Alcantara VLS Accident

In a culmination of Brazil’s aspirations to be a spacefaring nation, the Brazilian Space Agency intended to launch two satellites into orbit on August 22, 2003. But the satellites never left earth. Instead the rocket exploded on its launch pad killing 21 people and wounding several others. The launch pad and launch tower, a 10-story high structure, was also destroyed.

At 1:26 pm an inadvertent propellant ignition on one of the four first stage motors causes an explosion that destroyed the launch vehicles as it stood on its launch pad. The people standing on the launch pad died immediately.

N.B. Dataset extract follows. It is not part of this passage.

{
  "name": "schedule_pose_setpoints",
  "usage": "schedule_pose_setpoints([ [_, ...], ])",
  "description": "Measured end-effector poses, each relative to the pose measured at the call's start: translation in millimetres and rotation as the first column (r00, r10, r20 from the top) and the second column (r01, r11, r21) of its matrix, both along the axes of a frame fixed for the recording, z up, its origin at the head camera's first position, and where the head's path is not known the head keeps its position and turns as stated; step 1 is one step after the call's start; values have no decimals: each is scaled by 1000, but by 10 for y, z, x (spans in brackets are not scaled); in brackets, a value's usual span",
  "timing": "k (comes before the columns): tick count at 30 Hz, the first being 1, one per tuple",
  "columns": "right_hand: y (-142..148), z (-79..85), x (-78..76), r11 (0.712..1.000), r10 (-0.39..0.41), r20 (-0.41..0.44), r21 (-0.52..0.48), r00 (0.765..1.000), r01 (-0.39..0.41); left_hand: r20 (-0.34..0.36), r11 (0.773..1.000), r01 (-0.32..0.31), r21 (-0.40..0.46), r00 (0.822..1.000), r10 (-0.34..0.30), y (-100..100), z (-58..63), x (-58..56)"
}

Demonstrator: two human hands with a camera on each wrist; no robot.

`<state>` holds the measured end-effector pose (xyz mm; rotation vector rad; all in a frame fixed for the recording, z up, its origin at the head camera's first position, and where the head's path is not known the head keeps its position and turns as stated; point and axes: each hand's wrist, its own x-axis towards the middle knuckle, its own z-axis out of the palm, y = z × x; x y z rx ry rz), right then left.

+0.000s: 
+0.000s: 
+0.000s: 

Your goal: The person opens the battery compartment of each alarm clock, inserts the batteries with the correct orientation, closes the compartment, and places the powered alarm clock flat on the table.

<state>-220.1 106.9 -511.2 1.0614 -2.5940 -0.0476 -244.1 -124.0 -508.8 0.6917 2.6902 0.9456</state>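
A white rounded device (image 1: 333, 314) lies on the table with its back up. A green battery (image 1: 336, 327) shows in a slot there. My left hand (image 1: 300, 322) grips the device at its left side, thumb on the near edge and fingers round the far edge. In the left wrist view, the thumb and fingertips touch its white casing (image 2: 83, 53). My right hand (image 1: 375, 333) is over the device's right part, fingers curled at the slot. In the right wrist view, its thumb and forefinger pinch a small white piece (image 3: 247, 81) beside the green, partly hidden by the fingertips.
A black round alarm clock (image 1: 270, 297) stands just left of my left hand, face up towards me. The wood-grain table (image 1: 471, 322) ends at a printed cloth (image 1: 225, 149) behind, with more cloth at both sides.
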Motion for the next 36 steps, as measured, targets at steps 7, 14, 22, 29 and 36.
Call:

The explosion even started a bush fire in the nearby jungle.

After the disaster, the BSA was criticized for its use of solid fuel rockets, which are easier to build and ignite than liquid fuel rockets, but more dangerous since they lack throttle controls and emergency shut-offs. The government commissioned investigation determined that a buildup of volatile gasses coupled with electromagnetic interference caused the rocket to ignite.

But the investigation places the blame firmly on the government managers’ decisions before the accident. Their lax management led to a breakdown in safety procedures, routine maintenance and training. The space center employees in charge of maintenance were all overworked and understaffed.

The main thing to consider here is that Brazil’s space program at the time only had a budget of 20 to 30 million USD which is tiny compared to India’s space program annual budget of 300 million USD. In trying to make space travel affordable they ended up sacrificing procedures and safeguards which costs more manpower and money but is ultimately necessary.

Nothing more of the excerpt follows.